As such, a purely epistemological viewpoint is not really tenable IMHO, because it doesn't tell us what we should know things of. What does that voltmeter I'm staring at in the lab has to do with some abstract theory ? If my abstract theory says 15V and I see the digits 2 and 3 on the screen, why on Earth would that invalidate my epistemological theory ? Maybe I just didn't interpret it well, and the 15 I get out of my epistemological theory shouldn't be read on the display of the voltmeter, but, I don't know, on the clock under my TV set or something. Where does the association between "voltmeter reading" and "number coming out of my theory" come from ? That only makes sense if we assign some ontology to this situation. So something in my theory must CORRESPOND to the real world out there (this correspondence may be erroneous, of course, because my theory is not perfect). When you can associate *this* variable in my theory with *that reading on that instrument* you've made an ontological assignment of the variable to something "out there". I don't see how you can make ANY supposition of "physical principles" if it doesn't apply to a mathematical object that has been assigned to some "reality".

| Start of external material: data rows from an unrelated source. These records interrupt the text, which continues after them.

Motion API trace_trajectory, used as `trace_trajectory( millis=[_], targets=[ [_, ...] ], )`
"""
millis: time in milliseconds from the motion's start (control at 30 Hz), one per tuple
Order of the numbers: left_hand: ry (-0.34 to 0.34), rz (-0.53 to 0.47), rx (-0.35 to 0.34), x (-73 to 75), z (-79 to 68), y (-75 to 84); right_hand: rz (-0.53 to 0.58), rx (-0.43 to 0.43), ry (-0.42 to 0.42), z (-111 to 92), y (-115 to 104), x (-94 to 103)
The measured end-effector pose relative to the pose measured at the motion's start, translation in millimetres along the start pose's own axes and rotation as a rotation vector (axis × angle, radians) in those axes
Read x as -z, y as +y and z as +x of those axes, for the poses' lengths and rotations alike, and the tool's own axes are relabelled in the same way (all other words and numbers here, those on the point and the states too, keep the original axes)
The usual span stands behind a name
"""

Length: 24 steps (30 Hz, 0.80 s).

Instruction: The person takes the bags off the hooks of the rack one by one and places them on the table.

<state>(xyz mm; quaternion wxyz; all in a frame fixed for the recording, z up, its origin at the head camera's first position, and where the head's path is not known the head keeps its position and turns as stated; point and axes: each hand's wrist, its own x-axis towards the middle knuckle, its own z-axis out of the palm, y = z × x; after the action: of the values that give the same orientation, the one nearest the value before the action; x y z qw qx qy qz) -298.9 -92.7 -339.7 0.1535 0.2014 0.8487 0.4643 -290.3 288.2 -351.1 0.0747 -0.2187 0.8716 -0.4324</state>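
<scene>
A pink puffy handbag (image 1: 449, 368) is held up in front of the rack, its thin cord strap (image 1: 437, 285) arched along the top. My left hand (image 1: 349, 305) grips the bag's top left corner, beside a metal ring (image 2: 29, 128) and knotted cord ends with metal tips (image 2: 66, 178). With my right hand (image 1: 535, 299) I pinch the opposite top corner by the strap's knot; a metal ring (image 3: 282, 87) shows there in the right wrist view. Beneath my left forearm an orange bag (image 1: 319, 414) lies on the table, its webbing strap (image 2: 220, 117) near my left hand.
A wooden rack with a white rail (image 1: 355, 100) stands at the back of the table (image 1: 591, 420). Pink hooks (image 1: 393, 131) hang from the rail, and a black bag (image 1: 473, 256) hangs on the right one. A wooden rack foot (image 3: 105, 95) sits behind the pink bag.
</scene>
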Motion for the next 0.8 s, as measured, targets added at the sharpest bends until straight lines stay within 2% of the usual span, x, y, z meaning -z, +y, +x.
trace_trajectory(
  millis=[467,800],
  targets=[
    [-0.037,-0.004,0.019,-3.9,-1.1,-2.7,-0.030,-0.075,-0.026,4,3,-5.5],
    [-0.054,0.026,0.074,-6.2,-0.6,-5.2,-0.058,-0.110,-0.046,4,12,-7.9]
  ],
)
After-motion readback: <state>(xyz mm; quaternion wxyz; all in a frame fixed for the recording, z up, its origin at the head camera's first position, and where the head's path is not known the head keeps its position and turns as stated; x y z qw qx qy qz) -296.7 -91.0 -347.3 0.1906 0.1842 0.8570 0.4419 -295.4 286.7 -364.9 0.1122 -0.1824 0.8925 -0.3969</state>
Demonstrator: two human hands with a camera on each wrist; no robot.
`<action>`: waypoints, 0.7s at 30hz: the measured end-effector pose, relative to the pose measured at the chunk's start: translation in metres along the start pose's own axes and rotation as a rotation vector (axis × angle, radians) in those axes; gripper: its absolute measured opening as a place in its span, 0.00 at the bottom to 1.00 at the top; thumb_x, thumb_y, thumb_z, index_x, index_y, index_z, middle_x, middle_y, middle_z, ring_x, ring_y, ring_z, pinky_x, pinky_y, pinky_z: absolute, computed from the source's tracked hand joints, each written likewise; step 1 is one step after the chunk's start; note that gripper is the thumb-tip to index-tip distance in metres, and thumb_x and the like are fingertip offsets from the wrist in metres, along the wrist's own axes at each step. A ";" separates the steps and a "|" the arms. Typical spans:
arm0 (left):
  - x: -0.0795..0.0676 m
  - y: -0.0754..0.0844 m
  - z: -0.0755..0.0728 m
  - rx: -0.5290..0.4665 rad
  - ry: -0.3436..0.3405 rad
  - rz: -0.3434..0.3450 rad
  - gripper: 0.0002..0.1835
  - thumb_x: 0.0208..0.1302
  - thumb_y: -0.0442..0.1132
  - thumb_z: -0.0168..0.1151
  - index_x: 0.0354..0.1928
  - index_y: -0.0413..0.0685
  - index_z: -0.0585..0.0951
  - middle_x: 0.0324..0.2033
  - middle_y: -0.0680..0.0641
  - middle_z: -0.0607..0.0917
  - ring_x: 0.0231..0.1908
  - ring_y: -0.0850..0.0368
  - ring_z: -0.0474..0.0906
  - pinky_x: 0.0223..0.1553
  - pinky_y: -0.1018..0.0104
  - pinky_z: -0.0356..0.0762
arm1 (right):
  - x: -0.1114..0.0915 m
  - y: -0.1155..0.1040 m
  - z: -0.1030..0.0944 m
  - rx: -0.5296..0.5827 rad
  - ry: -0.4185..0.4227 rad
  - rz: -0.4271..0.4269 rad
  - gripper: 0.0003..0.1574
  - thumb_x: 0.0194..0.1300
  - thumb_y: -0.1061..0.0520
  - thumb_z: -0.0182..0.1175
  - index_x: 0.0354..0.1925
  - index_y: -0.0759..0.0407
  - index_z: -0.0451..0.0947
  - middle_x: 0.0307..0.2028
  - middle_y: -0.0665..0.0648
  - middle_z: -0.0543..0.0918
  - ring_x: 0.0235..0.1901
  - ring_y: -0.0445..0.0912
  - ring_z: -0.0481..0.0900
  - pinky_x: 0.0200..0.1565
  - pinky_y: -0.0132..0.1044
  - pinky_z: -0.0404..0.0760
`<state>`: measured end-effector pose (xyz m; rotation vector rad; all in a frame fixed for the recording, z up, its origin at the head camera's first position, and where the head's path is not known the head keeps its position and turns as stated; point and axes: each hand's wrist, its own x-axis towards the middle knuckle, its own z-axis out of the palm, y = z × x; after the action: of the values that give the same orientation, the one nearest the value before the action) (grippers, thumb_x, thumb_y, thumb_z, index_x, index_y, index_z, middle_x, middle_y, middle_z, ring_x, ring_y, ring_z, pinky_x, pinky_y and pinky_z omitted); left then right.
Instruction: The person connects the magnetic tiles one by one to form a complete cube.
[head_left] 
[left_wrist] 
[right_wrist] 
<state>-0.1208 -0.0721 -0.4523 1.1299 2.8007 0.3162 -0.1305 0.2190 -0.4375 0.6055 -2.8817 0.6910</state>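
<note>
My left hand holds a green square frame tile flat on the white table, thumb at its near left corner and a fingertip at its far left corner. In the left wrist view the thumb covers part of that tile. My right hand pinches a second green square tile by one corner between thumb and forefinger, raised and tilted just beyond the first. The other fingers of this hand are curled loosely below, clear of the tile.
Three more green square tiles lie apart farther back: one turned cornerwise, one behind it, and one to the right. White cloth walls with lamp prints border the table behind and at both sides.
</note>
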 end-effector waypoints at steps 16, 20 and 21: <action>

Now, I'm the first one to say that probably we make errors and our theories are not the "final" ones. As such, the descriptive value of our theories is only very relative. But you should make such an assignment. You cannot hide and say that, well, after all, all those mathematical objects simply don't correspond to anything out there, but they DO correspond to the right quantities I measure. Because that's using double language: in order for them to associate to experimental quantities, you HAVE to make the link, while denying it.
When looking at quantum theory, there's only one object that makes sense (all is relative) to "map" upon a "reality" and that's the wave function. Now, I can very well accept (I even am profoundly convinced!) THAT THIS IS PROBABLY TOTALLY WRONG on a fundamental level. But we don't have anything else, and *IF* we are going to use quantum mechanics, we cannot do but make such an assignment. And who knows, maybe it is even correct!
Reification is a dangerous road for physicists; mathematicians aren't tempted.
I thought I was doing the opposite: I'm just proposing a (probably totally wrong) ontological picture that fits to a theory. I would rather think that reifying happens when you say: this is fundamentally correct, but there is no real world out there, just my knowledge, which somehow is predicted by these magical rules.
To take your example of Maxwell equations. Of course it was silly to look after the material in which the EM fields are wobbling. But nevertheless, I think that everybody agrees that there is a real EM field out there (and that that is what you're thinking about when you do classical EM). Nobody is claiming - I presume - that those E and B fields "don't really exist but tell us something about what we know about moving charges" and somehow "magically" let us calculate how other charges move, far away. You usually picture an EM pulse as something physical, traveling from A to B, and you're not surprised about the "magic" of electrons in my eyes moving around about 8 minutes after some charges moved at the surface of the sun, where the EM field was "only a mathematical tool to organize our calculations of how charges interact".